These Paleo Spinach and Sweet Potato Muffins are gluten-free, dairy-free, and sweetened only with the delicious sweetness of maple syrup, medjool dates, applesauce, and banana. The organic green banana flour also gives these muffins a sweet, earthy taste.
Each of these yummy muffins contains over two tablespoons of packed spinach, over one tablespoon of sweet potato, and less than two teaspoons of maple syrup per muffin.
Edited: I have since added 6 medjool dates to this recipe, making them just a tad sweeter.
I think you’ll find these Paleo Spinach and Sweet Potato Muffins are the perfect snack when you feel like something sweet, filling, and just the right amount of healthy.
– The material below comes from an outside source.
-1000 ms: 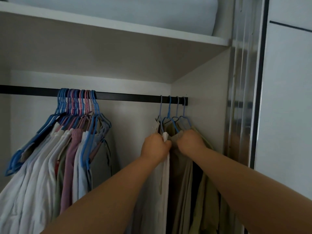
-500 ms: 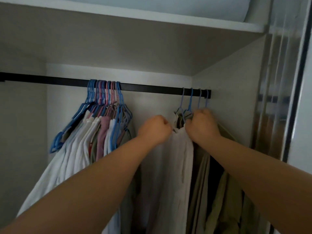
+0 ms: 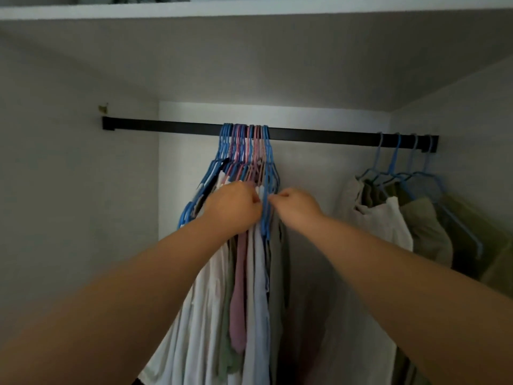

Enjoy!
- 2 cups spinach
- 1 cup sweet potato, steamed and mashed
- ½ cup applesauce
- 6 medjool dates, pits removed
- 2 eggs
- 1 banana
- ⅓ cup maple syrup
- 2 tablespoons avocado oil
- 2 teaspoons vanilla
- 1 cup organic green banana flour
- 2 teaspoons cream of tartar
- 2 teaspoons cinnamon
- 1 teaspoon baking soda
- ½ teaspoon salt
- Peel, cut, and steam one medium sweet potato for approximately 20 minutes. Mash with a fork and set aside to cool. Measure out approximately 1 cup for use in recipe.
- Preheat oven to 350 degrees and line muffin tin with muffin liners.
- In a blender or food processor, combine the spinach, mashed sweet potato, applesauce, medjool dates, eggs, banana, maple syrup, avocado oil, and vanilla. Blend until smooth.
- In a large bowl, stir together the green banana flour, cinnamon, cream of tartar, baking soda, and salt.
- Pour the contents from the blender into the bowl and stir.
- Carefully spoon the batter into the prepared muffin liners. Bake for 25 minutes or until a toothpick comes out clean.
- Let cool completely on cooling rack before eating.